= What to produce =
Answer with the exact lines of the following material from the one containing "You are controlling" through the one containing "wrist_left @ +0", both end lines included.

= The data =
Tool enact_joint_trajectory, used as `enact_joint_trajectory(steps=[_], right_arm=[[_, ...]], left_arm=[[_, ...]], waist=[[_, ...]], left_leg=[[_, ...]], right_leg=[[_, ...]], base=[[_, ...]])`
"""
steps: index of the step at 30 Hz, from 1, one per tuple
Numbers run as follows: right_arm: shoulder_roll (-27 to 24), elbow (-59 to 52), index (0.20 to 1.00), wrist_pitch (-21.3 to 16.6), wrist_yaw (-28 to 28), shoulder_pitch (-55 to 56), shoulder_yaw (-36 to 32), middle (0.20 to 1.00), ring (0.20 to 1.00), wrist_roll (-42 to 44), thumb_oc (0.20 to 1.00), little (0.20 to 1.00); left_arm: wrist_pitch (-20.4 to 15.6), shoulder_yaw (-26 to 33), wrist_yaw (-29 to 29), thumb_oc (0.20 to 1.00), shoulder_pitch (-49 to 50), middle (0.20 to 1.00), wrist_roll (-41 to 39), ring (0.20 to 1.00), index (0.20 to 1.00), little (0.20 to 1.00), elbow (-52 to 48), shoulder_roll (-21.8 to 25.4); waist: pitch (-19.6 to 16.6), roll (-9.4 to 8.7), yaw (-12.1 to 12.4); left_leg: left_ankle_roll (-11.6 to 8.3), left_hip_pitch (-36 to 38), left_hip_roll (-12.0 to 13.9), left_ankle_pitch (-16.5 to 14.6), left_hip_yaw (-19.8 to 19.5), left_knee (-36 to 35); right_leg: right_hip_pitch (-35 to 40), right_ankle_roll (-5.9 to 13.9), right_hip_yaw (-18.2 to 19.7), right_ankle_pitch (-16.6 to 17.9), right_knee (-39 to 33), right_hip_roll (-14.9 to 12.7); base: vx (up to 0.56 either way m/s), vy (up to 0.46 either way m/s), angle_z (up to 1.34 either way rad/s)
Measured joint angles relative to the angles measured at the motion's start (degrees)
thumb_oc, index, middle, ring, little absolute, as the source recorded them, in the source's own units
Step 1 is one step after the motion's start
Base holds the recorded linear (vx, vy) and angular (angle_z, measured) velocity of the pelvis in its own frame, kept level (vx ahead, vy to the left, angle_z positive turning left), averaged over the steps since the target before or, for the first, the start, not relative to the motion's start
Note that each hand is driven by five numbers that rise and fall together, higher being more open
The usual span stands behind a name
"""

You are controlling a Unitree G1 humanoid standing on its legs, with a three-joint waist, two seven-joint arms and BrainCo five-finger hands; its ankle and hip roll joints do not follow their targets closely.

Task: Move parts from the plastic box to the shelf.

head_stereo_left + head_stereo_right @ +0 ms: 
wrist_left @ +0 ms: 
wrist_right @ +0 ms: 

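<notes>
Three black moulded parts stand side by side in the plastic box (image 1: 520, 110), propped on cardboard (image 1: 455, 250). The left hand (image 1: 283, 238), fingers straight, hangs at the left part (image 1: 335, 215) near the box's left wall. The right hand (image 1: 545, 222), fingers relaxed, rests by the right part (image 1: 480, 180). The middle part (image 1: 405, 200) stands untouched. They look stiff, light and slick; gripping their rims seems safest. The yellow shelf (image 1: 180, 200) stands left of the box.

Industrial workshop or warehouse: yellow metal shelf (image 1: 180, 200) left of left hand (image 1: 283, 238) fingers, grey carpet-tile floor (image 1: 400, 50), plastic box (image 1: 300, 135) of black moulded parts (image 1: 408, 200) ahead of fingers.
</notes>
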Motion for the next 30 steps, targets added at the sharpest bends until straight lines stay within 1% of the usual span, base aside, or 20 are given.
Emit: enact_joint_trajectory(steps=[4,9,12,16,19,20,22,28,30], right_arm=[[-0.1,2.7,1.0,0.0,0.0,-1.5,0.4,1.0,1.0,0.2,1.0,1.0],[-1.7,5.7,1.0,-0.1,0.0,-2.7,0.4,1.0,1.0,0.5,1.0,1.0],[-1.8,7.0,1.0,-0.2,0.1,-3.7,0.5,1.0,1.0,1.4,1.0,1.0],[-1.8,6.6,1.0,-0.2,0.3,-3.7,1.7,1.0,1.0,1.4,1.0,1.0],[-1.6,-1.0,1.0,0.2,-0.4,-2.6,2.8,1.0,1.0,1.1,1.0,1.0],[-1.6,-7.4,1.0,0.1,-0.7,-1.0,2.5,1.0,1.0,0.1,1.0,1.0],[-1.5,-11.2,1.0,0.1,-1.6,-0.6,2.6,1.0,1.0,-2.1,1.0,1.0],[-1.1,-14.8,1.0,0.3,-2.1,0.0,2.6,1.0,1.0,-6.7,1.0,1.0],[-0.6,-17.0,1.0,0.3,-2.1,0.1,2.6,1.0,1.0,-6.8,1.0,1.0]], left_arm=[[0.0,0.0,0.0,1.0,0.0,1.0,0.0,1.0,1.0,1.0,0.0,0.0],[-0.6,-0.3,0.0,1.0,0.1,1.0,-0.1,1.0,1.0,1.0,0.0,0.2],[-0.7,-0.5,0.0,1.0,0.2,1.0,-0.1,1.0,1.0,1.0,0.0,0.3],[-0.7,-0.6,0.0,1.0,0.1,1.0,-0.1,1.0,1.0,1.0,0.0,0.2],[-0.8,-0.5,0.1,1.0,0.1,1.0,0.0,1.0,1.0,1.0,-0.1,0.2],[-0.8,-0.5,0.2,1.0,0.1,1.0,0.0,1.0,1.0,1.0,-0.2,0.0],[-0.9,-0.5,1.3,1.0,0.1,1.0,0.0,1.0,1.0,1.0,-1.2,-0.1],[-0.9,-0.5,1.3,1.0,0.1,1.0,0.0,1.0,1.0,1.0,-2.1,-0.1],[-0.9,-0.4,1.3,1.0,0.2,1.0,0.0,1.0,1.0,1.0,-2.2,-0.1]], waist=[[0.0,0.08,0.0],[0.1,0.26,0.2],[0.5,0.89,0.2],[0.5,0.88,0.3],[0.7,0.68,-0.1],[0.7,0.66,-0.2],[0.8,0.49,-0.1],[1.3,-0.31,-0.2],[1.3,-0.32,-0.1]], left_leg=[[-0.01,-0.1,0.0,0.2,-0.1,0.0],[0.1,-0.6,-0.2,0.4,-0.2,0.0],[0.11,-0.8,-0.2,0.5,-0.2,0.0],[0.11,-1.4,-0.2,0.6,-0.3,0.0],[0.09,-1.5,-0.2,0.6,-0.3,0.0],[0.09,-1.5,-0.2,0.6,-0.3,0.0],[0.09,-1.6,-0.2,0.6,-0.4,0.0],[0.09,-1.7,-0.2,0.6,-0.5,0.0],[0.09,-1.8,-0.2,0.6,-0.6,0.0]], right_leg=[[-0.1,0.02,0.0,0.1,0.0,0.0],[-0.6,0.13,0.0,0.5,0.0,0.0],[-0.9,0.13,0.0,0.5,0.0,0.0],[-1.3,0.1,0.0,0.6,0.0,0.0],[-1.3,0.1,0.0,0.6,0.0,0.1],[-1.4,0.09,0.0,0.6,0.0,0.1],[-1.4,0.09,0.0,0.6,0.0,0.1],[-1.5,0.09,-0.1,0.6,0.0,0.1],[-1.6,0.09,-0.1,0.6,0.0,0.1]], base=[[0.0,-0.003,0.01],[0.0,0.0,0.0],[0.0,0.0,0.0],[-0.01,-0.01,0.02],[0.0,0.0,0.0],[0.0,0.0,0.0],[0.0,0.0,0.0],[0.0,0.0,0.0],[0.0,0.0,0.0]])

= Solution =
You are controlling a Unitree G1 humanoid standing on its legs, with a three-joint waist, two seven-joint arms and BrainCo five-finger hands; its ankle and hip roll joints do not follow their targets closely.

Task: Move parts from the plastic box to the shelf.

head_stereo_left + head_stereo_right @ +0 ms: 
wrist_left @ +0 ms: 

There is nothing further in this answer.